Non-Contact Health Monitoring During Daily Personal Care Routines
Ma, Xulin, Tang, Jiankai, Jiang, Zhang, Cheng, Songqin, Shi, Yuanchun, LI, Dong, Liu, Xin, McDuff, Daniel, Liu, Xiaojing, Wang, Yuntao
Abstract--Remote photoplethysmography (rPPG) enables non-contact, continuous monitoring of physiological signals and offers a practical alternative to traditional health sensing methods. Although rPPG is promising for daily health monitoring, its application in long-term personal care scenarios--such as mirror-facing routines in high-altitude environments--remains challenging due to ambient lighting variations, frequent occlusions from hand movements, and dynamic facial postures.
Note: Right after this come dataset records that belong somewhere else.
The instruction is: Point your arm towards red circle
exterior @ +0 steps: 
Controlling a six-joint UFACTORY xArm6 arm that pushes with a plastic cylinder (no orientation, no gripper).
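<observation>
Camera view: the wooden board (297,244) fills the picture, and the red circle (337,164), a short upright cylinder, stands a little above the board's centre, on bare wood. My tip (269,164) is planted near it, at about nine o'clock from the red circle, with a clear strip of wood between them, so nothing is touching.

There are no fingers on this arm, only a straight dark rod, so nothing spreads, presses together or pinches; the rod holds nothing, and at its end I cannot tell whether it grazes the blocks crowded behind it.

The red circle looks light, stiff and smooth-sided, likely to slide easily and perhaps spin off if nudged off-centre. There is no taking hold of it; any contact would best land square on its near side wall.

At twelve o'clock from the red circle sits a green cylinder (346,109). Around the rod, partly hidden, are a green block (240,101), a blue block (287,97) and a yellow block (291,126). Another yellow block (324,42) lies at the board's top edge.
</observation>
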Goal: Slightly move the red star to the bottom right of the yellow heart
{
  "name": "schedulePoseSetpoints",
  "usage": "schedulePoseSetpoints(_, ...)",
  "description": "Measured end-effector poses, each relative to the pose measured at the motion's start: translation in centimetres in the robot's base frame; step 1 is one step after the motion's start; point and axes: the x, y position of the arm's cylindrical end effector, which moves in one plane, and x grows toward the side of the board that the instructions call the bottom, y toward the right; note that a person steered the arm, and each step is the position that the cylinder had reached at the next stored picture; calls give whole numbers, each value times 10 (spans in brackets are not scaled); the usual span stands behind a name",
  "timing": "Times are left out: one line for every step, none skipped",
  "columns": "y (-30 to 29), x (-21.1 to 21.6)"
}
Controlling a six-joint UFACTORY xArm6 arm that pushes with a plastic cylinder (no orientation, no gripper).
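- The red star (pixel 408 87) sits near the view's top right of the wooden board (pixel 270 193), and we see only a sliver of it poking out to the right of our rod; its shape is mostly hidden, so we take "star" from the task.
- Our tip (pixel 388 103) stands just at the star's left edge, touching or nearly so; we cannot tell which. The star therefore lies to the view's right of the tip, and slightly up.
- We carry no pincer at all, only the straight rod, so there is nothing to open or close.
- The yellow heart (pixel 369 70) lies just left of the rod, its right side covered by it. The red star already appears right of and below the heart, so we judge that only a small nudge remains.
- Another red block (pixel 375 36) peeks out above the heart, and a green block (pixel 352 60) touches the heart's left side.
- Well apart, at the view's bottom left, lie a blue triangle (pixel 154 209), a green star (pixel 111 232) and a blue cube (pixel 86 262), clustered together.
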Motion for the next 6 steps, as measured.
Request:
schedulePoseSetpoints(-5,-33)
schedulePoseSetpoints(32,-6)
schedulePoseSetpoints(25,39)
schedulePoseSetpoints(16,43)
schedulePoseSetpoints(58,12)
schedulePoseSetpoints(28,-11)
T o address these challenges, we present the Long-term Altitude Daily Health (LADH) dataset, the first long-term rPPG dataset containing 240 synchronized RGB and infrared (IR) facial videos from 21 participants across five common personal care scenarios, along with ground-truth PPG, respiration, and blood oxygen signals. Our experiments demonstrate that combining RGB and IR video inputs improves the accuracy and robustness of non-contact physiological monitoring, achieving a mean absolute error (MAE) of 4.99 BPM in heart rate estimation. Furthermore, we find that multi-task learning enhances performance across multiple physiological indicators simultaneously.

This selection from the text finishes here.